WORK ORDER>
Transcribe the whole listing exactly, but do not carry over its pictures.

■ ■ ■ ■ ■ ■ ■

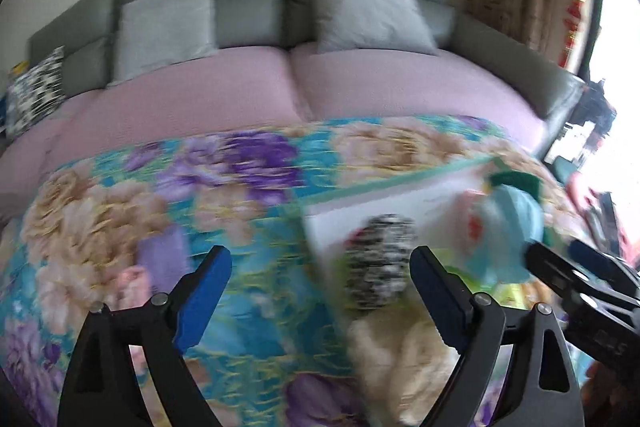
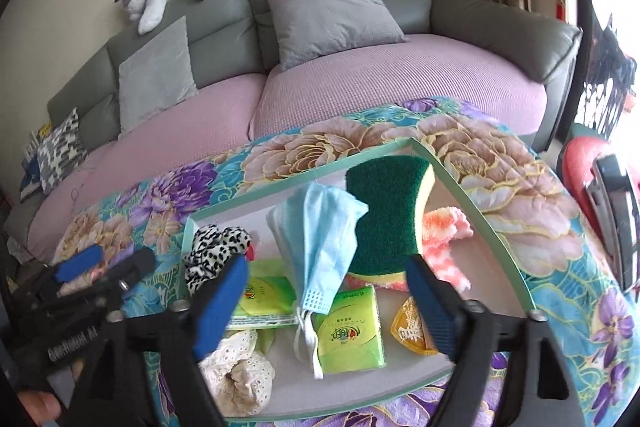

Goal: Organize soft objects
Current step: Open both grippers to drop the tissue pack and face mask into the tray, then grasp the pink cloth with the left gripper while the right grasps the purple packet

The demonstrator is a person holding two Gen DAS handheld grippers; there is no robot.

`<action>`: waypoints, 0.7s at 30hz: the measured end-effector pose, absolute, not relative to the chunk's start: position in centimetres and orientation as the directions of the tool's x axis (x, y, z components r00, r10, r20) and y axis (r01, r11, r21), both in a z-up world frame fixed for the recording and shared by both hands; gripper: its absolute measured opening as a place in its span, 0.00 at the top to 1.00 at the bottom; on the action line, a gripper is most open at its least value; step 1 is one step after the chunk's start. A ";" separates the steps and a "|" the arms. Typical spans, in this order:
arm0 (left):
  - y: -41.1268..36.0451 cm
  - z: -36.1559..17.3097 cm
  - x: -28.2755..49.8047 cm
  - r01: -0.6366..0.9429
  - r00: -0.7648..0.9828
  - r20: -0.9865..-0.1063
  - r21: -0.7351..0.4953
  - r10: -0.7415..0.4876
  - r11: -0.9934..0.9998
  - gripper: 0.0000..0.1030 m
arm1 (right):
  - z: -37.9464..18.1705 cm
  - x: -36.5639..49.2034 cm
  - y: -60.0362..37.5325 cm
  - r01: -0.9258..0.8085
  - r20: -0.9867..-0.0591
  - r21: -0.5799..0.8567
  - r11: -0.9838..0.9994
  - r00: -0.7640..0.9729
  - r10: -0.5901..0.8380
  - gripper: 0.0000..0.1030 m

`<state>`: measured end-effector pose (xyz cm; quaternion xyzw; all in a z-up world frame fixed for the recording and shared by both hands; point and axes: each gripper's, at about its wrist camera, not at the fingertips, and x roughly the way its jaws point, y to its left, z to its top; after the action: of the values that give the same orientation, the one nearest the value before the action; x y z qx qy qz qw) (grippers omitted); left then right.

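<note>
Both my tongs, left tongs [image 1: 320, 283] and right tongs [image 2: 328, 291], gape wide, empty; blue face mask [image 2: 320, 227] lies in the tray [image 2: 480, 195] at twelve o'clock; next, I judge, another soft item

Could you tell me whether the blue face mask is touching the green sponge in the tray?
Touching. In the right wrist view the blue face mask lies draped against the green sponge's left edge, overlapping it with no gap visible.
</note>
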<state>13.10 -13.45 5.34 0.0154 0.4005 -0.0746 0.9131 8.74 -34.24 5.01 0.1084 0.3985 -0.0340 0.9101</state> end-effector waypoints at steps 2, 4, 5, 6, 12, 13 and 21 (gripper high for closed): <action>-11.9 5.1 13.3 0.089 0.668 -0.740 -0.020 -0.075 0.996 0.10 | 4.9 8.9 -33.6 0.135 -0.739 0.144 0.980 0.674 0.016 0.00; -9.8 4.7 13.5 0.022 0.664 -0.747 -0.014 -0.025 1.000 0.07 | 4.8 9.0 -33.1 0.130 -0.746 0.127 0.983 0.666 0.009 0.00; -9.1 4.6 13.5 -0.002 0.664 -0.748 -0.008 -0.005 1.000 0.07 | 4.8 9.1 -32.8 0.131 -0.748 0.121 0.984 0.664 0.004 0.00; -7.7 4.4 13.5 -0.054 0.663 -0.748 0.008 0.042 0.999 0.07 | 4.9 9.1 -32.5 0.127 -0.746 0.119 0.985 0.666 0.004 0.00; -0.2 4.3 12.2 -0.281 0.637 -0.741 0.033 0.212 0.959 0.07 | 5.9 9.3 -29.0 0.041 -0.714 0.147 0.988 0.696 0.077 0.00; 1.1 4.4 11.8 -0.308 0.634 -0.739 0.032 0.230 0.951 0.07 | 6.0 9.4 -28.3 0.023 -0.709 0.155 0.988 0.699 0.095 0.00; 8.5 4.9 9.5 -0.450 0.628 -0.709 0.007 0.321 0.893 0.06 | 6.0 10.6 -20.3 -0.146 -0.685 0.210 0.967 0.683 0.252 0.00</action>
<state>9.50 8.52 4.87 -0.0856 0.3744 0.2146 0.8980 10.59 -20.28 6.01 0.0693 0.3827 0.1087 0.9148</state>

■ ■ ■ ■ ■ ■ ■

SOLUTION TO THE PROBLEM>
Goal: Organize soft objects
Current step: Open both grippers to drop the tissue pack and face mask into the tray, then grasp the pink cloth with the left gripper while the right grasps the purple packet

The demonstrator is a person holding two Gen DAS handheld grippers; there is no robot.

`<action>`: waypoints, 0.7s at 30hz: the measured end-effector pose, absolute, not relative to the chunk's start: position in centimetres and orientation as the directions of the tool's x axis (x, y, z components r00, r10, r20) and y axis (r01, r11, r21), both in a z-up world frame fixed for the recording and shared by both hands; gripper: its absolute measured opening as a place in its span, 0.00 at the top to 1.00 at the bottom; on the action line, a gripper is most open at its least value; step 1 is one step after the chunk's start. A ";" separates the steps and a "|" the arms. Typical spans, in this order:
arm0 (left):
  - y: -41.1268..36.0451 cm
  - z: -36.1559..17.3097 cm
  - x: -28.2755..49.8047 cm
  - r01: -0.6366..0.9429
  - r00: -0.7648..0.9828
  - r20: -0.9865..-0.1063
  - r21: -0.7351..0.4953
  - r10: -0.7415..0.4876
  - r11: -0.9934..0.9998
  - gripper: 0.0000..0.1030 m
arm1 (right):
  - z: -37.9464..18.1705 cm
  - x: -36.5639..49.2034 cm
  - y: -60.0362..37.5325 cm
  - r01: -0.9258..0.8085
  - r20: -0.9867..-0.0591
  - r21: -0.5799..0.8567
  - r11: -0.9838..0.9994
  - r00: -0.7640..0.9729
  - r10: -0.5901..0.8380
  - gripper: 0.0000..0.1030 m

`<state>`: measured end-effector pose (xyz cm; quaternion xyzw; all in a z-up world frame fixed for the recording and shared by both hands; point and axes: each gripper's, at about its wrist camera, not at the fingertips, and x roughly the way its jaws point, y to its left, z to its top; after the action: of the values that give the same orientation, the one nearest the value before the action; x y z qx qy qz qw) (grippers omitted); left then right.

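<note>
Both my tongs, left tongs [image 1: 320, 283] and right tongs [image 2: 328, 291], gape wide, empty; blue face mask [image 2: 320, 227] lies in the tray [image 2: 480, 195] at twelve o'clock; next, I judge, another soft item

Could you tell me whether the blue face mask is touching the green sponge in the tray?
Touching. In the right wrist view the blue face mask lies draped against the green sponge's left edge, overlapping it with no gap visible.
</note>
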<state>13.10 -13.45 5.34 0.0154 0.4005 -0.0746 0.9131 8.74 -34.24 5.01 0.1084 0.3985 -0.0340 0.9101</state> end-effector waypoints at steps 2, 4, 5, 6, 12, 13 and 21 (gripper high for closed): <action>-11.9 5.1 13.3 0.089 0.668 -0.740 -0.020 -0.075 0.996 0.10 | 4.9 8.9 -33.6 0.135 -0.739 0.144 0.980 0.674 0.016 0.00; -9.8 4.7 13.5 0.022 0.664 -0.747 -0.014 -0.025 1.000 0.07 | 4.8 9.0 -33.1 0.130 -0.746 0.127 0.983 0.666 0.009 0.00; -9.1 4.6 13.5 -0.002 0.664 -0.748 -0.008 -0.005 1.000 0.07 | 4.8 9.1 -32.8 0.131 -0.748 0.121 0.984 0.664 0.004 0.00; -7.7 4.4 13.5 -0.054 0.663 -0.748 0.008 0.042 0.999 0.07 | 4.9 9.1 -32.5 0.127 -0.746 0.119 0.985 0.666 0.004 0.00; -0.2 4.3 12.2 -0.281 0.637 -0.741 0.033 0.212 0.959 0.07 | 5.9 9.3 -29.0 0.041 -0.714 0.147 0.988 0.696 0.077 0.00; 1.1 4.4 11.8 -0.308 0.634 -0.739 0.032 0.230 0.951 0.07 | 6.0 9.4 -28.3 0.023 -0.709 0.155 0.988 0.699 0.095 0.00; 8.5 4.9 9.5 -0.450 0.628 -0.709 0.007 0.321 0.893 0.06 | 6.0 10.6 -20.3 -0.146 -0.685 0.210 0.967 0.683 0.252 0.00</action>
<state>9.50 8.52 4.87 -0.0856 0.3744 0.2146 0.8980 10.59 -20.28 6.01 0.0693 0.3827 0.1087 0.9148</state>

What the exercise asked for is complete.